Bounce Back from an Attack with the first Ransomware Recovery SLA from Pure Storage
The price of ransomware almost always amounts to more than the cost of the ransom. Why? Whether you choose to pay or not, you could incur additional costs, such as shareholder lawsuits, regulatory compliance suits, increased insurance premiums, loss of intellectual property, and other investigations.
So, it just makes sense to make it as difficult as possible for hackers. The more it costs to attack you—in time and resources—the less attractive you are as a target. A few ways to do this include:
- Maintaining good data hygiene
- Event logging and analytics layers
- Application scanning and encryption key management
- Tabletop planning
- Testing recoverability
- End-user education to minimize the likelihood that compromised passwords and phishing scams create inroads for an attack
- A tiered backup architecture with data protection solutions that offer fast, reliable access to huge amounts of your data
- Virtual air gaps that keep mission-critical backups virtually (and physically) separate from production data
- Multifactor-authenticated, immutable snapshots. Ransomware attackers are more often going after your backups to really put you in a bind. Having multifactor-authenticated snapshots that can’t be edited or deleted, even by a rogue admin, take this bit of leverage off the table.
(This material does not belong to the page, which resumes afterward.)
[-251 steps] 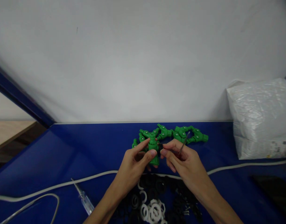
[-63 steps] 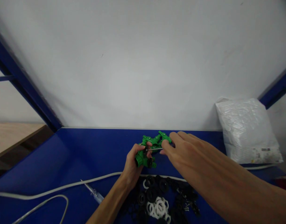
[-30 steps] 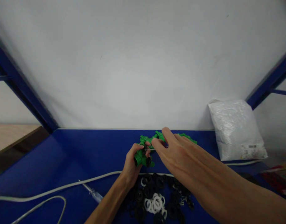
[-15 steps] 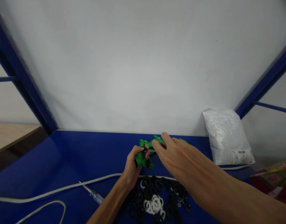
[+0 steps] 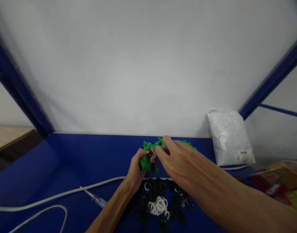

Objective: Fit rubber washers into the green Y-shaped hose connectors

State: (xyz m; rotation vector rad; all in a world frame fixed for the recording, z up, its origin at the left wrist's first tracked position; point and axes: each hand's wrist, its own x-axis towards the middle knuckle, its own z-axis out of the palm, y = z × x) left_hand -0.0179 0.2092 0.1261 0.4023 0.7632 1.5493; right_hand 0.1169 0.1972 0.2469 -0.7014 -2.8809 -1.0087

- Perform a data protection assessment comparing your configuration against leading practices and identifying areas where your data may be vulnerable across your entire fleet.
- Guarantee you have a clean environment to recover to with the Evergreen//One ransomware recovery SLA that includes a recovery plan, ships clean arrays next business day, and sends a professional services engineer onsite to rapidly bring your business back to normal operational level.
Prevention is certainly critical in combating ransomware—and you should deploy every tool and technology at your disposal to increase the cost of an attack. But if you’re worth enough, they will come after you—and prevention is nothing without a recovery solution for the “after” of an attack. There’s one thing that matters most in the after: recovery time. And it’s how Pure Storage solutions can help.